Sunday, June 15, 2008

Cave Mountain traverse

The unsuccesful route

We used this route and got to a spot to scramble to the top

The fabulous Rocky Mountain Front from the top of Cave Mountain
I got suckered Saturday by the abundant snow that fell Wednesday along the Rocky Mountain Front.
It was part of that massive storm that took down trees and limbs in Great Falls with more than 7 inches here and put down 2 feet of snow in the Little Belts that brought skiers out for turns on Showdown.
So we packed our backcountry skis as snowshoes Saturday hoping for some mid-June skiing.
When we got to the Teton Pass Ski Area northwest of Choteau we found mostly spotty snow, but decided we didn’t want to put on our plastic boots and carry the skis up the 1,000 feet or so to reach the more consistent stuff.
We turned around, surveyed our area options and decided for a climb of Cave Mountain (el: 7,542 feet) above Route Creek.
I had climbed the mountain on two other occasions on two different routes and had been unsuccessful on a third route.
We started up from the Route Creek trailhead attempting to gain the ridgeline from the north. We were encouraged by the lack of snow at first.
When we reached the ridgeline I realized that we were following part of the route on my unsuccessful climb of about 15 years ago.
The peak is unclimbable from this route. A 700 foot buttress rises to the peak above a very beautiful pass.
From the ridge we got our first look at the panorama of snow-covered Front peaks.
We decided to traverse the mountain along its north flank, looking for a ramp, gully or couloir to ascend the peak.
However, it would mean side-hilling along this flank in deep snow, with the occasional rock and ledge scramble.
This is nerve-racking travel and the snow soaked our boots and pants.
We did this for more than an hour, not finding what we wanted.
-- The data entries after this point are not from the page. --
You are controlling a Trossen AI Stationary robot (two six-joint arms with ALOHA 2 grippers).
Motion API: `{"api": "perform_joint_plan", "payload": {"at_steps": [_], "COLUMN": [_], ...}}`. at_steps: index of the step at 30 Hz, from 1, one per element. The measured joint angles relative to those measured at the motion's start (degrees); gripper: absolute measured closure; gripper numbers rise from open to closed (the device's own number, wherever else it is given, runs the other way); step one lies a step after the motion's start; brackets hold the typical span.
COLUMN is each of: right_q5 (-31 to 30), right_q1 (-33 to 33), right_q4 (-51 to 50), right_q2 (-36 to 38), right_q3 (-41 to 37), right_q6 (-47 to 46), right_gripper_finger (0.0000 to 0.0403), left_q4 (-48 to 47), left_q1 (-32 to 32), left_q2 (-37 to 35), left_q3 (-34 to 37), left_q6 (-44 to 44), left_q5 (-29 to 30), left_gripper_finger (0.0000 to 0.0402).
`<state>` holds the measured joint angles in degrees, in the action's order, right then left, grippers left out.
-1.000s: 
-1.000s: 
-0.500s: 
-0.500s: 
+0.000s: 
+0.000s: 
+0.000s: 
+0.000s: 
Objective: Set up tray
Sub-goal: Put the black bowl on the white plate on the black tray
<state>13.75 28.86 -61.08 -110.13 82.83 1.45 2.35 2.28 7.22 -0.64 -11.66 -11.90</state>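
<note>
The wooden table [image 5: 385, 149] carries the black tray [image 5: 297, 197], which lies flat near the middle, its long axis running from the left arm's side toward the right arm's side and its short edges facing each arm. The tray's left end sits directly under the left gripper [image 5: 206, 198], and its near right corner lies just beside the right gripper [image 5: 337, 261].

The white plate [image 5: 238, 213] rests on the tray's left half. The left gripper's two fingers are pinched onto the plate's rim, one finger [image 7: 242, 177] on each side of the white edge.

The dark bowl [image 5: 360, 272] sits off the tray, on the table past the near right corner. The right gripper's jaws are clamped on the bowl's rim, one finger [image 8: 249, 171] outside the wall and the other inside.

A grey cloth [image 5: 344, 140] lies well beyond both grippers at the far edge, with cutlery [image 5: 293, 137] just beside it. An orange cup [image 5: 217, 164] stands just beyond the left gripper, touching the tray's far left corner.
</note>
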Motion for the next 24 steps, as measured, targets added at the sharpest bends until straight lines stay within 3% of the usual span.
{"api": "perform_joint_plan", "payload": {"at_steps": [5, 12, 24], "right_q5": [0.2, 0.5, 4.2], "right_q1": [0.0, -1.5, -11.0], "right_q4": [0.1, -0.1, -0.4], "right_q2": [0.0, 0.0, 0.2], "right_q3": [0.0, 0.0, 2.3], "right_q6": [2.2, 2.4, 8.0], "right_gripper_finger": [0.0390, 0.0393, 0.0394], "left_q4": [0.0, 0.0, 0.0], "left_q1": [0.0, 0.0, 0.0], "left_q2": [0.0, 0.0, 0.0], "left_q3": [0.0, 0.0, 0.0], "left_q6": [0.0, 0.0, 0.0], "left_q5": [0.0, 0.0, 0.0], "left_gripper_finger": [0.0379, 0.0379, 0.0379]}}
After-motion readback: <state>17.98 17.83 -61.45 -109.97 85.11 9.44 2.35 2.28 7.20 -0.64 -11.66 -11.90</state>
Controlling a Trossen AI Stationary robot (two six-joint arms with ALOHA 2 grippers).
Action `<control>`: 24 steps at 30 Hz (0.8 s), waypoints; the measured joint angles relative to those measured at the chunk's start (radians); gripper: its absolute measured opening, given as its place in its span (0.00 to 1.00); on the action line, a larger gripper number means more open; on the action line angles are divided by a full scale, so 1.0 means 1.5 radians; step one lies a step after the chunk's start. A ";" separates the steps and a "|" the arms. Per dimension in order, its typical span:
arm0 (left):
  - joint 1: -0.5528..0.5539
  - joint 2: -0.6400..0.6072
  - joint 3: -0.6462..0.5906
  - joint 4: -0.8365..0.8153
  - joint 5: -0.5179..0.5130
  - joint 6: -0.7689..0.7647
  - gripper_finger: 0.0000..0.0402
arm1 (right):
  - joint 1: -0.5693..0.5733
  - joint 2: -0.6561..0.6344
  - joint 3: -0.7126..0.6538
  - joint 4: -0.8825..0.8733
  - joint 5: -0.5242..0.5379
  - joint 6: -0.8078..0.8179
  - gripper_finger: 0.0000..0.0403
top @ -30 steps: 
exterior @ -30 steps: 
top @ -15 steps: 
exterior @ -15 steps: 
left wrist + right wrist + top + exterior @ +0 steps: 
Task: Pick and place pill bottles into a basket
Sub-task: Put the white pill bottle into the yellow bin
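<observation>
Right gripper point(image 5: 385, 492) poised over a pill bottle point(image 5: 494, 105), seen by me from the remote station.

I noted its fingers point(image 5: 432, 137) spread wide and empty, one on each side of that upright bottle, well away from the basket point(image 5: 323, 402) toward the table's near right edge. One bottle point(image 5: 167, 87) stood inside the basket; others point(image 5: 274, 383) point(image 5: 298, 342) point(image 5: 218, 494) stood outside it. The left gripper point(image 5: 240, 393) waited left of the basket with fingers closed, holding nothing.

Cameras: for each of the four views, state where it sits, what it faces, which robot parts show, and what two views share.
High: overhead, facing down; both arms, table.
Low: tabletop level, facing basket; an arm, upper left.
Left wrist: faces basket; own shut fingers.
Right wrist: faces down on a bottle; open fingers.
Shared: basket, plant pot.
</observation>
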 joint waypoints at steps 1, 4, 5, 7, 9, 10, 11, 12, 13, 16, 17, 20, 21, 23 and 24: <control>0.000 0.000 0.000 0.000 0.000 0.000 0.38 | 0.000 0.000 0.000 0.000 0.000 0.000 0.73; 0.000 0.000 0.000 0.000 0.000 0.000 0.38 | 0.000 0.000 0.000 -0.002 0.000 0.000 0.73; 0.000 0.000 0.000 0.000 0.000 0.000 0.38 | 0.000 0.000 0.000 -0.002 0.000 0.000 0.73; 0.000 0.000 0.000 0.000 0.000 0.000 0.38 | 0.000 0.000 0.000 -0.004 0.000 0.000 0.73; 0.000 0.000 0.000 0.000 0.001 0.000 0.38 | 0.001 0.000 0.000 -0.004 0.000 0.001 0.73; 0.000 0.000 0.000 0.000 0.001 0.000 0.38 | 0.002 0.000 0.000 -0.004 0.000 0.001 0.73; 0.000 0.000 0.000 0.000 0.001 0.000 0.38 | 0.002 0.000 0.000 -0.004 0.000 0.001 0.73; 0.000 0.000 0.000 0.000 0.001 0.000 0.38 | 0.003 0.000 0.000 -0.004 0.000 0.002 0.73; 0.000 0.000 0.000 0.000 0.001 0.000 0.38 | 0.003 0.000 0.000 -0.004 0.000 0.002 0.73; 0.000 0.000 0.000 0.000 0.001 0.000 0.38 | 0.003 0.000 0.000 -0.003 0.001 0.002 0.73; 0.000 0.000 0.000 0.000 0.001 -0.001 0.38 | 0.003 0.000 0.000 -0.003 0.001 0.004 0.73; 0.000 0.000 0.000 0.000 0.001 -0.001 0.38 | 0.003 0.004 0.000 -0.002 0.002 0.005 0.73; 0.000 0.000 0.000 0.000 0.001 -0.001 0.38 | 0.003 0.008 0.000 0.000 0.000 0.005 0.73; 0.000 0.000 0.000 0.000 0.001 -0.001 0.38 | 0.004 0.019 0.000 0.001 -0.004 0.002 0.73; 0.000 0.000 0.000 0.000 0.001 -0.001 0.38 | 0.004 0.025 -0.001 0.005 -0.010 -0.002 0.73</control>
We dropped about 700 feet as well.
Finally, as I began surveying ways down and off the mountain, we reached a place where we could go up --- at the west end of the mountain not far from one of the routes I had used successfully.
Then, it was quickly up over the limestone jumbles and slabs to the top.
There we got the 360 degree panoramic of this area ---- Wind, Ear, Metis peaks, Green and Rierdon gulches, Rocky and Old Baldy, Teton, Lockhart, Wright peaks. Closer in, the expansive Jones Gulch below massive Choteau Mountain. Farther out, the peaks above the North Fork of the Sun in the Bob Marshall Wilderness.
The clear, blue skies and the snow made the peaks pop.
We headed down from the top along the traditional climbing route to the pass below us to the west and then down a drainage below that to the Route Creek Pass trail.
A most satisfying traverse of Cave Mountain.